Give back all of the data unchanged. Keep every word as it is.

--- SUPPLIED DATA Enclosed Below ---

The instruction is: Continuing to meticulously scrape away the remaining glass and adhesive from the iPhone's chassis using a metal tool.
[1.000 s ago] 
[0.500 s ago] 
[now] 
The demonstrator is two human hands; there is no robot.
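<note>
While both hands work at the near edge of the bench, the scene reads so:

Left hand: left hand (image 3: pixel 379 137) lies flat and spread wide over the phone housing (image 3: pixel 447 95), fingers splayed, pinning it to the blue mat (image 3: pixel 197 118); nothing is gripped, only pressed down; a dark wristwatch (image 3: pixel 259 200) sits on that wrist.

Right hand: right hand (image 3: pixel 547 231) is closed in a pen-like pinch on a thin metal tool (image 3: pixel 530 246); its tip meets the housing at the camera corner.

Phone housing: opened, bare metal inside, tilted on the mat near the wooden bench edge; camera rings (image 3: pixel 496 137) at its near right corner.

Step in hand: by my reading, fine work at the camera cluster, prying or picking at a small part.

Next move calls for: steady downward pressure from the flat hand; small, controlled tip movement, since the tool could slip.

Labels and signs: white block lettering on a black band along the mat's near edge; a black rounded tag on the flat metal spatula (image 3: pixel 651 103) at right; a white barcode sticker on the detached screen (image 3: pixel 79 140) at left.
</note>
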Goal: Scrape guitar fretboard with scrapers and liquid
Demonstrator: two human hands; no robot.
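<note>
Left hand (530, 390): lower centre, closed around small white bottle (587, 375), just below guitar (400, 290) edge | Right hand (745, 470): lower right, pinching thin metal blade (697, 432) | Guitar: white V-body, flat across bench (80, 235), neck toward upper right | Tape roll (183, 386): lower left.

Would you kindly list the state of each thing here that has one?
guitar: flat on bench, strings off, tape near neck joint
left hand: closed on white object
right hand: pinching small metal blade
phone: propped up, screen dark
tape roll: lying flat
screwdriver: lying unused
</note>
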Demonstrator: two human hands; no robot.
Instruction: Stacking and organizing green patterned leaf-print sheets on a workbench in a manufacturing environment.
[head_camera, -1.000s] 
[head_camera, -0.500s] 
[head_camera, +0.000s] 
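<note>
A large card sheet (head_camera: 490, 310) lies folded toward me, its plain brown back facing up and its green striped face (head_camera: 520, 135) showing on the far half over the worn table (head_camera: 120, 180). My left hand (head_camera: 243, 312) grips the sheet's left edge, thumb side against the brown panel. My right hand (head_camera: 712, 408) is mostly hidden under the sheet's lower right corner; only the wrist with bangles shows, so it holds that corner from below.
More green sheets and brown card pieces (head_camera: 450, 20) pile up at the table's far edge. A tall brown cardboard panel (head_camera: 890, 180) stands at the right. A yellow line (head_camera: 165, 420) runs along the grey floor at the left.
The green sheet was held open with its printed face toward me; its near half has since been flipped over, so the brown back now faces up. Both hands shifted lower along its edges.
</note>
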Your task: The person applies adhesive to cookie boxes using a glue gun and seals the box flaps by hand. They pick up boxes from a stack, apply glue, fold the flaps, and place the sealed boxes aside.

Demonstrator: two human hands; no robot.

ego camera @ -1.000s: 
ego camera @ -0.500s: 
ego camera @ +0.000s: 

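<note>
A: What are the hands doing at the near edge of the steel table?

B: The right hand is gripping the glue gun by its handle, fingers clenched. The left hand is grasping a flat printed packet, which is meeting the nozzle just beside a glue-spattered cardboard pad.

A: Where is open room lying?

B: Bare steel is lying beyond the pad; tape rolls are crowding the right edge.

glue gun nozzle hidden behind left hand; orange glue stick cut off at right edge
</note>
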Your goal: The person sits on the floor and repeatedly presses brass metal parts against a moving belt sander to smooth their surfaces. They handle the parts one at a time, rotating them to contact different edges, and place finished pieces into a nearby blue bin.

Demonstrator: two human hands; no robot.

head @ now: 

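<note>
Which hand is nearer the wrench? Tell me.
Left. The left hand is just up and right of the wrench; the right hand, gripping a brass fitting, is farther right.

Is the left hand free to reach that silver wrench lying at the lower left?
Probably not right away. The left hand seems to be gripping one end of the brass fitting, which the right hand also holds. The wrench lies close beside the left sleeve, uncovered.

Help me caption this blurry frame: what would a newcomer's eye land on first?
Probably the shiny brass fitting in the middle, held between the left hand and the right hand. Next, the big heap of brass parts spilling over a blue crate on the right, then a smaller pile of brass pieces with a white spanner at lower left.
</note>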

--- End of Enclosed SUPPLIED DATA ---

=== ANSWER SPACE ===
The instruction is: Continuing to meticulously scrape away the remaining glass and adhesive from the iPhone's chassis using a metal tool.
[1.000 s ago] 
[0.500 s ago] 
[now] 
The demonstrator is two human hands; there is no robot.
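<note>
While both hands work at the near edge of the bench, the scene reads so:

Left hand: left hand (image 3: pixel 379 137) lies flat and spread wide over the phone housing (image 3: pixel 447 95), fingers splayed, pinning it to the blue mat (image 3: pixel 197 118); nothing is gripped, only pressed down; a dark wristwatch (image 3: pixel 259 200) sits on that wrist.

Right hand: right hand (image 3: pixel 547 231) is closed in a pen-like pinch on a thin metal tool (image 3: pixel 530 246); its tip meets the housing at the camera corner.

Phone housing: opened, bare metal inside, tilted on the mat near the wooden bench edge; camera rings (image 3: pixel 496 137) at its near right corner.

Step in hand: by my reading, fine work at the camera cluster, prying or picking at a small part.

Next move calls for: steady downward pressure from the flat hand; small, controlled tip movement, since the tool could slip.

Labels and signs: white block lettering on a black band along the mat's near edge; a black rounded tag on the flat metal spatula (image 3: pixel 651 103) at right; a white barcode sticker on the detached screen (image 3: pixel 79 140) at left.
</note>
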Goal: Scrape guitar fretboard with scrapers and liquid
Demonstrator: two human hands; no robot.
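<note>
Left hand (530, 390): lower centre, closed around small white bottle (587, 375), just below guitar (400, 290) edge | Right hand (745, 470): lower right, pinching thin metal blade (697, 432) | Guitar: white V-body, flat across bench (80, 235), neck toward upper right | Tape roll (183, 386): lower left.

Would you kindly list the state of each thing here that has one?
guitar: flat on bench, strings off, tape near neck joint
left hand: closed on white object
right hand: pinching small metal blade
phone: propped up, screen dark
tape roll: lying flat
screwdriver: lying unused
</note>
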Demonstrator: two human hands; no robot.
Instruction: Stacking and organizing green patterned leaf-print sheets on a workbench in a manufacturing environment.
[head_camera, -1.000s] 
[head_camera, -0.500s] 
[head_camera, +0.000s] 
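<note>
A large card sheet (head_camera: 490, 310) lies folded toward me, its plain brown back facing up and its green striped face (head_camera: 520, 135) showing on the far half over the worn table (head_camera: 120, 180). My left hand (head_camera: 243, 312) grips the sheet's left edge, thumb side against the brown panel. My right hand (head_camera: 712, 408) is mostly hidden under the sheet's lower right corner; only the wrist with bangles shows, so it holds that corner from below.
More green sheets and brown card pieces (head_camera: 450, 20) pile up at the table's far edge. A tall brown cardboard panel (head_camera: 890, 180) stands at the right. A yellow line (head_camera: 165, 420) runs along the grey floor at the left.
The green sheet was held open with its printed face toward me; its near half has since been flipped over, so the brown back now faces up. Both hands shifted lower along its edges.
</note>
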Your task: The person applies adhesive to cookie boxes using a glue gun and seals the box flaps by hand. They pick up boxes from a stack, apply glue, fold the flaps, and place the sealed boxes aside.

Demonstrator: two human hands; no robot.

ego camera @ -1.000s: 
ego camera @ -0.500s: 
ego camera @ +0.000s: 

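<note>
A: What are the hands doing at the near edge of the steel table?

B: The right hand is gripping the glue gun by its handle, fingers clenched. The left hand is grasping a flat printed packet, which is meeting the nozzle just beside a glue-spattered cardboard pad.

A: Where is open room lying?

B: Bare steel is lying beyond the pad; tape rolls are crowding the right edge.

glue gun nozzle hidden behind left hand; orange glue stick cut off at right edge
</note>
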Your goal: The person sits on the floor and repeatedly presses brass metal parts against a moving belt sander to smooth their surfaces. They handle the parts one at a time, rotating them to contact different edges, and place finished pieces into a nearby blue bin.

Demonstrator: two human hands; no robot.

head @ now: 

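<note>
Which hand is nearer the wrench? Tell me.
Left. The left hand is just up and right of the wrench; the right hand, gripping a brass fitting, is farther right.

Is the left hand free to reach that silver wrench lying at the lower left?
Probably not right away. The left hand seems to be gripping one end of the brass fitting, which the right hand also holds. The wrench lies close beside the left sleeve, uncovered.

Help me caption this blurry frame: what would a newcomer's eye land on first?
Probably the shiny brass fitting in the middle, held between the left hand and the right hand. Next, the big heap of brass parts spilling over a blue crate on the right, then a smaller pile of brass pieces with a white spanner at lower left.
</note>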

Nothing else goes in the answer.